» Task objective:
Every line below between the one holding "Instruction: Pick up" and the one holding "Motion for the", inclusive, should be copied exactly, and no other line.

» Data:
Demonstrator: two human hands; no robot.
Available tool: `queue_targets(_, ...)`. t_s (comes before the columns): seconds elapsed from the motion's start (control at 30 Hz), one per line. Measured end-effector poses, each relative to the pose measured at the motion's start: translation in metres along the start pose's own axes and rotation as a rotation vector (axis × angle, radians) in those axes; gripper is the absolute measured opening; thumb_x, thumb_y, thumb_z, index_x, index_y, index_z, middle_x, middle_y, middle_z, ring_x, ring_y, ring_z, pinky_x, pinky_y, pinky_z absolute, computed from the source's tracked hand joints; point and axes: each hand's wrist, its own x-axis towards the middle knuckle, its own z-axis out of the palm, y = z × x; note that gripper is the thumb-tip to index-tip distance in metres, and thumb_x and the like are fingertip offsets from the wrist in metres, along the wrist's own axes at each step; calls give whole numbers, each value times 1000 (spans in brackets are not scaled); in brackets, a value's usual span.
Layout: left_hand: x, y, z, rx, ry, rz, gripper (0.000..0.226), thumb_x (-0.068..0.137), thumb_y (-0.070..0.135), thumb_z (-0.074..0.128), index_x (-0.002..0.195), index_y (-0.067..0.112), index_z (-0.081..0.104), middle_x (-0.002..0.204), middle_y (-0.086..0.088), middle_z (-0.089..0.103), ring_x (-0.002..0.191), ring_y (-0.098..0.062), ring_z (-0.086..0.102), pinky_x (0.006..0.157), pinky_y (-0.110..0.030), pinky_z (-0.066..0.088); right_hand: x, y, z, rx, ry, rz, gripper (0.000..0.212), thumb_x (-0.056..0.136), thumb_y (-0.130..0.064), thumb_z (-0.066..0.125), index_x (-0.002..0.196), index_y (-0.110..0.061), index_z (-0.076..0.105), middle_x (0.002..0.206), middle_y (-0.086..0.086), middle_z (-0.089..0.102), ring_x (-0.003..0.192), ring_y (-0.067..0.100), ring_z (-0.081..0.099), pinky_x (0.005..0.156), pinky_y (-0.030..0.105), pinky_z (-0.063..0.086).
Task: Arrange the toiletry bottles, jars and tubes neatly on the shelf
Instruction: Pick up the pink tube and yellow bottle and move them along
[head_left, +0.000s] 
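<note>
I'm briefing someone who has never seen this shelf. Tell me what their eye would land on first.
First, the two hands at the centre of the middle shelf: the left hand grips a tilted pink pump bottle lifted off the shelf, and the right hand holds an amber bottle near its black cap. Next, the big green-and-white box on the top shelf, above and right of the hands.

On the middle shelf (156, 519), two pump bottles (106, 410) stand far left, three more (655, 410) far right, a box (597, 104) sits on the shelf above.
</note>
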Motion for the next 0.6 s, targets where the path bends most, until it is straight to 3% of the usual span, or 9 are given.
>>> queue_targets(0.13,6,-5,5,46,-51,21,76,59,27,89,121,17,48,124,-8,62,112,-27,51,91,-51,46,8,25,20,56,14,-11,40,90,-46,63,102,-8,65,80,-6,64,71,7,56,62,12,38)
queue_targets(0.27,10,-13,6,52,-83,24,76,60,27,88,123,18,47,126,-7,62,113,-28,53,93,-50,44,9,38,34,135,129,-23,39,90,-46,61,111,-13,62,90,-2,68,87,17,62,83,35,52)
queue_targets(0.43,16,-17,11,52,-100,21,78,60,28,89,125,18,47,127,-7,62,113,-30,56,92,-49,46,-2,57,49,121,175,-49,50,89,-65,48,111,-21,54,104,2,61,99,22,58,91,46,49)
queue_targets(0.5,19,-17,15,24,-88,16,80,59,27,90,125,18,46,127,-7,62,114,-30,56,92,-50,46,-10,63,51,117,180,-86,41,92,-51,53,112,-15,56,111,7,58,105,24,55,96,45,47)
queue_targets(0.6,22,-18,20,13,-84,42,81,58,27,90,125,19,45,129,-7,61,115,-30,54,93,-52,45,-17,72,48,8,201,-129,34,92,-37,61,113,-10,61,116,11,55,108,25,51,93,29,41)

» Answer area:
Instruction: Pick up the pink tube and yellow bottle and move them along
[head_left, +0.000s] 
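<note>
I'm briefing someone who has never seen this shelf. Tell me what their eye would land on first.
First, the two hands at the centre of the middle shelf: the left hand grips a tilted pink pump bottle lifted off the shelf, and the right hand holds an amber bottle near its black cap. Next, the big green-and-white box on the top shelf, above and right of the hands.

On the middle shelf (156, 519), two pump bottles (106, 410) stand far left, three more (655, 410) far right, a box (597, 104) sits on the shelf above.
</note>
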Motion for the next 0.6 s, targets where the path bends most, until it is straight to 3% of the usual span, or 9 are given.

The output above is the complete answer.